Given information:
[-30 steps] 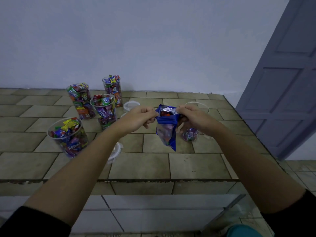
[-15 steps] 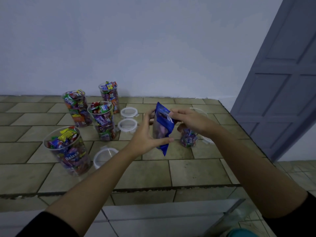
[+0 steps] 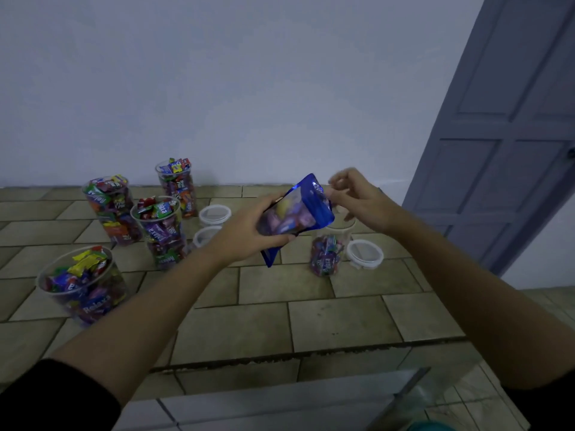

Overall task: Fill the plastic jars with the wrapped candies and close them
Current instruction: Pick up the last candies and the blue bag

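"Relaxa" is the brand name readable on candy wrappers (image 3: 96, 303) in the nearest jar (image 3: 84, 287), at the left of the worktop (image 3: 342, 318). It shows again, sideways or upside down, in the middle jar (image 3: 160, 234), the back-left jar (image 3: 110, 209) and the part-filled jar (image 3: 328, 256) at right. Print in the rear jar (image 3: 179, 188) and on the blue bag (image 3: 298, 209) is too blurred to read.

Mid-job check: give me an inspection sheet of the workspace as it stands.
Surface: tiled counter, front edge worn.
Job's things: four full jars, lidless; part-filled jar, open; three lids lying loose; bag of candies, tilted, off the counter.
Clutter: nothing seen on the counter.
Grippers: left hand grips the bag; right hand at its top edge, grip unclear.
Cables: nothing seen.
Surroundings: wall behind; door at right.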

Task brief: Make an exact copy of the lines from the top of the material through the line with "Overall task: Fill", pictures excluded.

Completed exercise:
[-30 steps] 
[-15 steps] 
[+0 steps] 

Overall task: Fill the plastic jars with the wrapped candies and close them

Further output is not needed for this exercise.